Şu günlerde en sık duyduğumuz şey yalan. Herkes birbirini yalancılıkla suçluyor. Koca koca adamların da bir zamanlar çocuk olduğunu düşünürsek; belki yalana küçükten el atmak gerekir, ne dersiniz? Uzman psikolog Aslı Bozbey Akalın’ın yazısı, çocuklar ve yalan üzerine bize yol gösteriyor. Bazen çocuklarımızı, zararsız görünen minik yalanlar söylerken yakalarız. Yalan söylemek önemsiz konularla ilgili olsa bile, mutlaka üzerinde durulması gereken bir konu. Çünkü, bir süre sonra alışkanlık haline gelebilir ve çocuk her zor durumda kaldığında kolaylıkla yalana başvurabilir. Yalan söyleyen çocukların mutlaka bir amacı vardır. Öncelikle çocuk, anne-babanın ilgisini çekmek için yalana başvuruyor olabilir. Yanlış bir davranıştan ötürü alacakları cezadan ve ebeveynlerinin tepkisinden korktukları için de gerçekleri saklamayı tercih edebilirler. Ergenlik dönemindeki çocuklar ise genellikle hayatlarına müdahale edilmesini engellemek amacıyla yalana başvurur.

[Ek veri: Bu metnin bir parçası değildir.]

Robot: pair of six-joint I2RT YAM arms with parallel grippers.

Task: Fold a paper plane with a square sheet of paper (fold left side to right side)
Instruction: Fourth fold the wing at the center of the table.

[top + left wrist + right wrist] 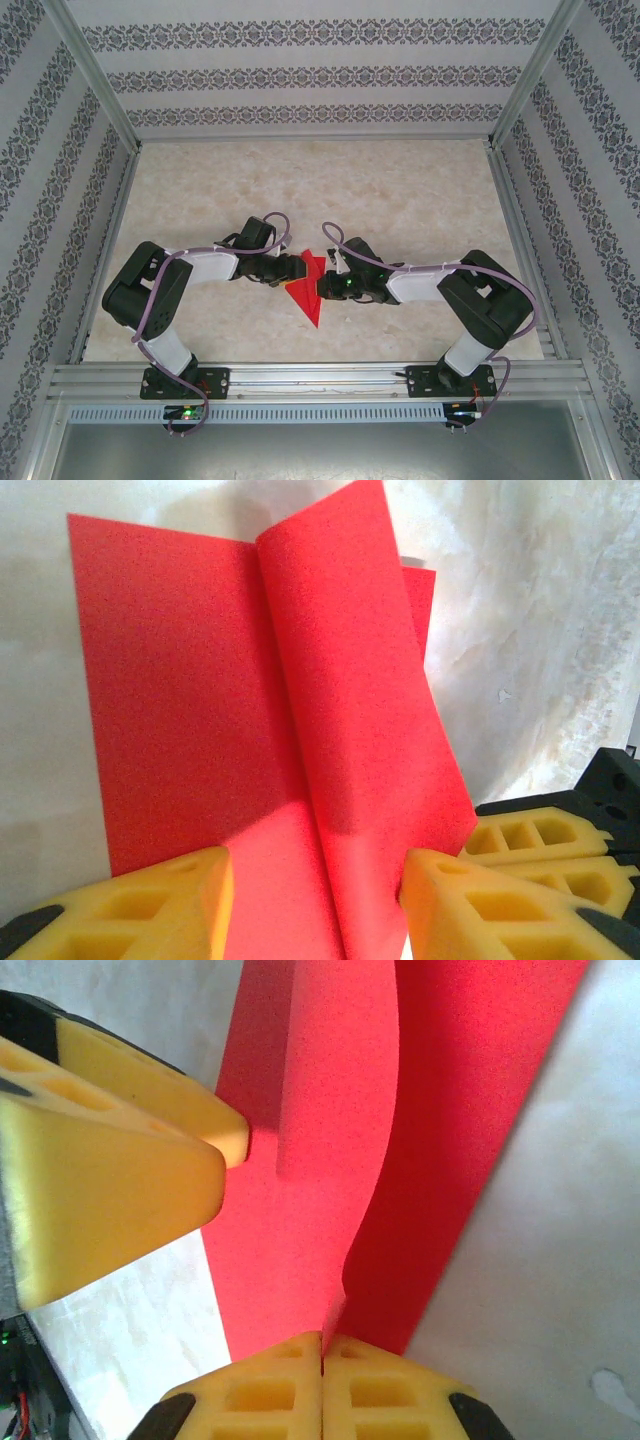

Çocuğunuzun yalan söylediğini fark ettiyseniz;
-Öncelikle hangi durumlarda yalana başvurduğunu belirlemeye çalışın.
-Aşırı tepki göstermemeye gayret edin. Yalanın değil, olanın üzerinde durun.
-Çocuğunuzu gerçeği itiraf etmeye zorlamayın. “Bu anlattıkların bana pek doğru gelmedi?” gibi ifadelerle doğruyu söylemesini sağlamaya çalışın.
-Asla çocuğunuzu ‘yalancı’ diye nitelendirmeyin.
-“Doğruyu söylersen ceza almayacaksın”gibi ifadelerden kaçının.
-Doğruyu söylemesinden duyduğunuz memnuniyeti mutlaka belirtin.
-Yalan söylemek, öğrenilen bir davranıştır. Çocuklarınızın önünde yalan söylememeye özen gösterin. Onlara model olduğunuzu unutmayın.
-Çocuklarınızla sıcak, samimi ve karşılıklı güvene dayalı bir ilişki kurmaya çaba gösterin.